Hayek mounts his first assault on Keynes

Friedrich Hayek arrived in London in January 1931 to take up an invitation to participate in the most telling duel in the history of economics. His aim, in four lectures at the London School of Economics: Overturn the theories of John Maynard Keynes, and prove that recessions were not caused by a lack of desire from customers to buy goods.

    In his second lecture, Hayek addressed an important and, in light of the world slump, a highly topical subject: Under what conditions do resources come to be left unused? He declared that to explain any economic phenomenon it was convenient to assume that over time an economy would reach a state of equilibrium in which all resources would be fully employed. But there would be times in the interim when all available resources were not used.

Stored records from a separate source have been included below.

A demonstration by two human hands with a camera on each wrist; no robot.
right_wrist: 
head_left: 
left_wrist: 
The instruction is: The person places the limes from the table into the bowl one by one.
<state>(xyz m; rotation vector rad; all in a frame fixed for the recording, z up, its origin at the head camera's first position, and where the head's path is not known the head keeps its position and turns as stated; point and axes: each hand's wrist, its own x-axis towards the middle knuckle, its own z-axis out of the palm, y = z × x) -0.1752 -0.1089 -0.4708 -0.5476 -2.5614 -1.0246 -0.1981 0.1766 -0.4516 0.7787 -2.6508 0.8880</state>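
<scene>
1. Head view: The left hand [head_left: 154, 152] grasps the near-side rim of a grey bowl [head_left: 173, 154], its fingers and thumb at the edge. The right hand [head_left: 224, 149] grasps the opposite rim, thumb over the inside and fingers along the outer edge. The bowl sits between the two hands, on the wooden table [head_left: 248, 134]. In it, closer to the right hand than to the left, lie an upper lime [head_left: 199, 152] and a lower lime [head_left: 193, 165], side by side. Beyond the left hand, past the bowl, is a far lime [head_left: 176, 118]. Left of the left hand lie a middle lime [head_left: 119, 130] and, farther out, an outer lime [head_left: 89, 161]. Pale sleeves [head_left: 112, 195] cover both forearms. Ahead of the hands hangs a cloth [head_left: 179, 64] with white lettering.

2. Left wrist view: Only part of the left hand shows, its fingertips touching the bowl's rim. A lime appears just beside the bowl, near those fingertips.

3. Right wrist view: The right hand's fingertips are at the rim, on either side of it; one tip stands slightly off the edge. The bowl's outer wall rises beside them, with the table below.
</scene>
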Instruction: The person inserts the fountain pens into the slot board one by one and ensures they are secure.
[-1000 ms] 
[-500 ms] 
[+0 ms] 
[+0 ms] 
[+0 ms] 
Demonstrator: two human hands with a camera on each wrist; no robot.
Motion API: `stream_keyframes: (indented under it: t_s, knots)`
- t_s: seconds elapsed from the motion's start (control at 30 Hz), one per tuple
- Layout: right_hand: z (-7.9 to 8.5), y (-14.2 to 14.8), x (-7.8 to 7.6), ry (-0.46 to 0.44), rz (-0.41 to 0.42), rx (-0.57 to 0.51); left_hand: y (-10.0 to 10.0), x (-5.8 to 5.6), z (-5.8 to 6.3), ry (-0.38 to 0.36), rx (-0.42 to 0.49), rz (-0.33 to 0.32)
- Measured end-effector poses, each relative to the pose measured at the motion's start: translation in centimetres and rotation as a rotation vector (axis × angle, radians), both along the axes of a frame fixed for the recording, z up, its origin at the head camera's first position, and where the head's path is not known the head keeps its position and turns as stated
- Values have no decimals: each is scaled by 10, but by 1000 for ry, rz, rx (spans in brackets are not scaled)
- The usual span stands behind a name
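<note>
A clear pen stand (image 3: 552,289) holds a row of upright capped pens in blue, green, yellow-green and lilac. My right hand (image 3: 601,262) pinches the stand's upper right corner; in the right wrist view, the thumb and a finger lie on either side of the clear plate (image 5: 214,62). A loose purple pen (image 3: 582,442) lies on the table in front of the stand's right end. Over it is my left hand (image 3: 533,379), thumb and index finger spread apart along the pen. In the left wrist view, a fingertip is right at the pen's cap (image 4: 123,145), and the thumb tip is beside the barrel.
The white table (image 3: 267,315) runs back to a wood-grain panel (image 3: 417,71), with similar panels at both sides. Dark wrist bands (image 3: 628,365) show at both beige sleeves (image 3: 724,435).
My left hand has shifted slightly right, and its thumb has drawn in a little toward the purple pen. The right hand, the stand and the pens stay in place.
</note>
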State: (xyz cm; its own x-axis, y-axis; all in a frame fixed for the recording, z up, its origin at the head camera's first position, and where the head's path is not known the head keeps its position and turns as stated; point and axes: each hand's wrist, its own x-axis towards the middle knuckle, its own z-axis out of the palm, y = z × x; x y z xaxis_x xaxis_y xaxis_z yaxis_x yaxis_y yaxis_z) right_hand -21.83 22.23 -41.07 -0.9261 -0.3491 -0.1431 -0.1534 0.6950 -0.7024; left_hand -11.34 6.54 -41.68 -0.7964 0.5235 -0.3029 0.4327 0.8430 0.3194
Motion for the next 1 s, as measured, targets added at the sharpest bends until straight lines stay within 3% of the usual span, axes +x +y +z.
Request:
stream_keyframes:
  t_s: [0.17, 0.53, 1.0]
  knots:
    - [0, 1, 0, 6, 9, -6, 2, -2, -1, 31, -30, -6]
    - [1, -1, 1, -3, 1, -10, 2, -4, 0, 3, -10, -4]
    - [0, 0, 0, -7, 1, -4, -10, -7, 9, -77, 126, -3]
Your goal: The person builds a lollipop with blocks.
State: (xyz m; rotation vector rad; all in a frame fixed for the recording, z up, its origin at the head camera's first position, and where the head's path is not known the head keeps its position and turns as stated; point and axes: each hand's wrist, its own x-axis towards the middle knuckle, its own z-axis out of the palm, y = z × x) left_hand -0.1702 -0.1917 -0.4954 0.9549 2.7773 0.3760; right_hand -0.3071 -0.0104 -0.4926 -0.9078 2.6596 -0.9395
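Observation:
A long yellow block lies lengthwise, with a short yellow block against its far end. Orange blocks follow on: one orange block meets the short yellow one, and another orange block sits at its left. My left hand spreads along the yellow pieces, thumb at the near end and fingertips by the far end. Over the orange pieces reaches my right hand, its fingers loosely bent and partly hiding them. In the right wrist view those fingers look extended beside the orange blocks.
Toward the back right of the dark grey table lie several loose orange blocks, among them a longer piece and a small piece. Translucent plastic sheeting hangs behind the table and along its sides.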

Of all the ways that production could be increased, Hayek suggested, the most effective was by employing capital to satisfy later demand in what he called “roundabout” methods of production. Hayek drew a diagram on the blackboard in the shape of a triangle. He argued that to meet future demand, entrepreneurs over time invest in a succession of intermediate capital goods -- such as tools and machinery -- that are, in the main, sold to other producers of capital goods. In due course, the employment of these roundabout methods of production led to the provision of more consumer goods in the future. Entrepreneurs were prepared to delay making a profit by investing in such intermediate production methods because it would allow them to produce more consumer goods in the future, thereby fulfilling the desires of consumers, who save today to have more tomorrow.

Core Question

This brought Hayek to the core question of his lecture: How did methods of production needing less capital progress to methods needing more capital? The answer was simple: When people spent less on consumer goods and saved more, their savings were invested in capital goods. But there was another way: More capital goods might be produced when money was made available to producers by bank loans. This second method, he said, was not real saving but “forced saving” because the new investment had come about not because of an increase in savings but simply because it suited banks to lend. When the money lent to producers was reduced to its former level, the capital invested in equipment was lost.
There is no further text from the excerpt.